Vijay Luthra: And I think when people are more self interested, I think people detect that. And, you know, we're having some very similar challenges of credibility in our elected leaders in perhaps a similar way to the challenges that you're having in the states.
Public Service Reform and Consulting
Evan Meyer: Sure. Well, you're as a public service reformist. You have a company that does some in part some health projects and other public service, local government related projects. Tell me a little bit about some of those and some of the outcomes you're looking to achieve and maybe how that's related to solving some of the stuff that we've just talked about.

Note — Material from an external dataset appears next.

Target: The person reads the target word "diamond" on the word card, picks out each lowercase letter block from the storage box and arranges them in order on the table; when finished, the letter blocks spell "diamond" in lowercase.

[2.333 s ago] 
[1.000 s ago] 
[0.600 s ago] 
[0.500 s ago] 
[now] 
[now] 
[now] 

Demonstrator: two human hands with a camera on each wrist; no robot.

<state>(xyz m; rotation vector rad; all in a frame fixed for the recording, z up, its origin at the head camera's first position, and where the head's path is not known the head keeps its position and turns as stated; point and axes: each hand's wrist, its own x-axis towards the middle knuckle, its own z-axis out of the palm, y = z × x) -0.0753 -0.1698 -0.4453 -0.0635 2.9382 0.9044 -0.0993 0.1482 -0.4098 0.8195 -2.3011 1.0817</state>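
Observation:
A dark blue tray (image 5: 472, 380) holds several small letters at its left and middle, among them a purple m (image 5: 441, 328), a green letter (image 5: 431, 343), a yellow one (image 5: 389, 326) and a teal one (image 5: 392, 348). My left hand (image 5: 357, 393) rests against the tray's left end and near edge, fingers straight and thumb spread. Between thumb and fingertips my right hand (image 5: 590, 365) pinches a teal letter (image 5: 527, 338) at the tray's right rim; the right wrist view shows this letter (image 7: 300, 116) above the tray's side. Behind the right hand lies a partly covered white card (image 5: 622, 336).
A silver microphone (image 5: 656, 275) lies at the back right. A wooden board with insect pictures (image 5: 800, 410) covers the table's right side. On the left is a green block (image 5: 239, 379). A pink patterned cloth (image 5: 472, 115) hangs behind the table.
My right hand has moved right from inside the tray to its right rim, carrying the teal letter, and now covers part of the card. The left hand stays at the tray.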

Vijay Luthra: Yeah. So I set the company up—
Vijay Luthra: As I mentioned, spent, you know, the last sort of 10, 12 years as a management consultant working mostly in big companies. My view is that many of those big companies are no longer operating in the best interests of wider society and nor are they operating in the interests of their clients to be frank. So when I set up my company Siva that desire to do the right thing is, you know, we've centered that at the heart of the company. My business partner and I, and another reason for setting it up is I think we are globally in the most challenging time we faced probably since the start of the Cold War.

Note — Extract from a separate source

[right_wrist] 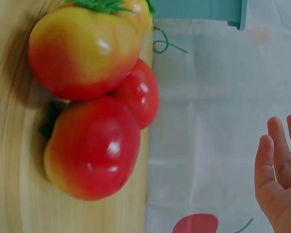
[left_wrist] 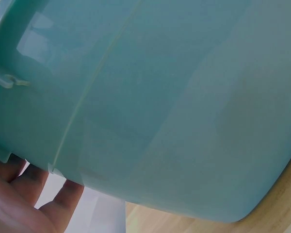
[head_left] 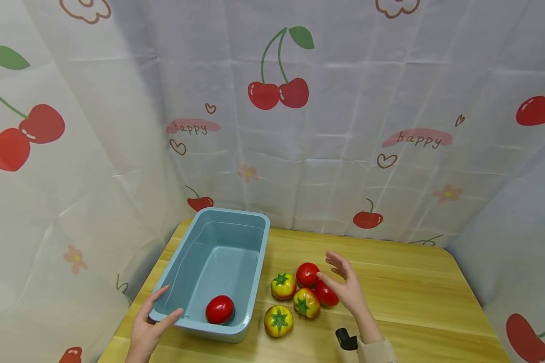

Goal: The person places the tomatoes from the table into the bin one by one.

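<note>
My left hand point(head_left: 146, 330) grips the near left corner of the blue bin point(head_left: 264, 242), thumb at the near rim. In the left wrist view, the fingers point(left_wrist: 70, 194) meet the edge of the bin point(left_wrist: 160, 121). Inside the bin, near its front end, lies a red tomato point(head_left: 220, 309). My right hand point(head_left: 350, 291) hovers with fingers spread, just right of a red tomato point(head_left: 307, 275) and a second red one point(head_left: 326, 294). Beside these sit three yellow-and-red tomatoes with green tops point(head_left: 283, 286), point(head_left: 306, 302), point(head_left: 279, 320). The right wrist view shows this hand point(right_wrist: 281, 179) apart from the tomatoes point(right_wrist: 94, 148).
The wooden table point(head_left: 418, 292) extends right of the tomatoes. A white curtain point(head_left: 336, 176) printed with cherries hangs behind the table and at both sides. A small black object point(head_left: 346, 339) is beside the right sleeve point(head_left: 378, 352).
</note>
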`<state>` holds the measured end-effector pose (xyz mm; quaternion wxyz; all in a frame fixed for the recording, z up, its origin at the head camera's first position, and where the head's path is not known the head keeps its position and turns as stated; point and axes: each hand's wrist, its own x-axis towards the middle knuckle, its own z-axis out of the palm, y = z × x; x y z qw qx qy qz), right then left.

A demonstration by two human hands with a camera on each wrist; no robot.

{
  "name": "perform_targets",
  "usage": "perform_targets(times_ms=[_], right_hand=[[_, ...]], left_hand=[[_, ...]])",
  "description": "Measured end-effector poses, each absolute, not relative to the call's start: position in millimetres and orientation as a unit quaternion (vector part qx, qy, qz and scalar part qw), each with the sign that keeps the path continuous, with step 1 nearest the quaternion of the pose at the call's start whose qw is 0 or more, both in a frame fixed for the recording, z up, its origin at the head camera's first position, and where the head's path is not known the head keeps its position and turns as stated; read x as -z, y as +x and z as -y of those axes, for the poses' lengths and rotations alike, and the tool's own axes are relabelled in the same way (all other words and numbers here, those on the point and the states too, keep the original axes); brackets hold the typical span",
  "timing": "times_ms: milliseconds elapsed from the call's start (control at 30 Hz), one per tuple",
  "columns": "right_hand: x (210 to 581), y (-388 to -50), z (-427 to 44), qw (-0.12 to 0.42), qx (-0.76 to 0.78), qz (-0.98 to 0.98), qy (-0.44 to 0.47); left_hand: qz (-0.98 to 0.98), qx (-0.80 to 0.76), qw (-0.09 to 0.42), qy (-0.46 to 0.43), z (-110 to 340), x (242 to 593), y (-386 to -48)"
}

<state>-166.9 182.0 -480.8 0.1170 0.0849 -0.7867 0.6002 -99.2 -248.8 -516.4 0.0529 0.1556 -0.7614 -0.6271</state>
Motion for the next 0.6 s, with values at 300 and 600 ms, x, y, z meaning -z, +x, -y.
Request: perform_targets(times_ms=[300,600], right_hand=[[507.7,-174.1,-201.0,0.14,-0.589,0.794,0.059],[535.2,-179.9,-216.0,0.132,-0.582,0.802,0.033]], left_hand=[[0.761,0.627,0.05,0.158,248.7,515.9,-98.4],[0.761,0.627,0.052,0.159,247.9,515.9,-99.3]])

Vijay Luthra: You know, if you reflect on the landscape that we are living through at the moment, you know, we have a war on the European mainland for the first time since the end of the second World War. We have emerging technologies which are putting lots of different aspects of how we live our lives under pressure. Again, in the US and the UK and in other places, Canada for example, we have a challenge of aging population and that's putting huge pressures, not just on our health systems, but across the government and public services landscape. I think the challenge for public services organizations is that they've gotta do more for less. They've gotta be agile, they've gotta be resilient. And so my desire is to help public service organizations build that resilience, that agility, to be able to continue and to thrive as we continue moving into this uncharted territory.
Evan Meyer: Yeah. That's interesting. You know, and it's funny as an entrepreneur myself, you know, being agile and resilient and fast to adapt and learn, right? Things that are traditionally associated with entrepreneurship or business mindset. I've had a couple conversations about this. One with mayor Matt Mahan of San Jose here, who built a civic tech company and sold it. And so he had, and I asked him a lot about this entrepreneurial mindset in government. He's now the mayor.
Entrepreneurial Mindset in Government
Evan Meyer: And I guess my question for you is how do you think people need to be thinking in government that's—we'll say that's possible because there's some level of bureaucracy that needs to stay as it is for certain important reasons, right? Like you have to be able to have some level of protection, of consistent service, right? That is just like the system needs to just work. Doesn't always need to be efficient, as long as it works 99% of the time or whatever, sometimes, right? They're unwilling to take those risks to for reduction of service or stuff like that, right? And as a person who's always just like, come on, you know, sometimes, you know, move fast, break things, learn fast, grow, fix it, be agile. Where, what do you think is possible in government with that kind of mentality and where does it sort of end?
Vijay Luthra: I mean, I think there's a happy meeting place in the middle between the extremes of entrepreneurial practice and the extremes of civil service practice. And I've been in both worlds. And, you know, one of the reasons I left government, working in government in the UK was because I didn't feel as if I could influence the change I wanted to see from the inside. So I went into consulting in order to be able to drive some of the change I wanted to see.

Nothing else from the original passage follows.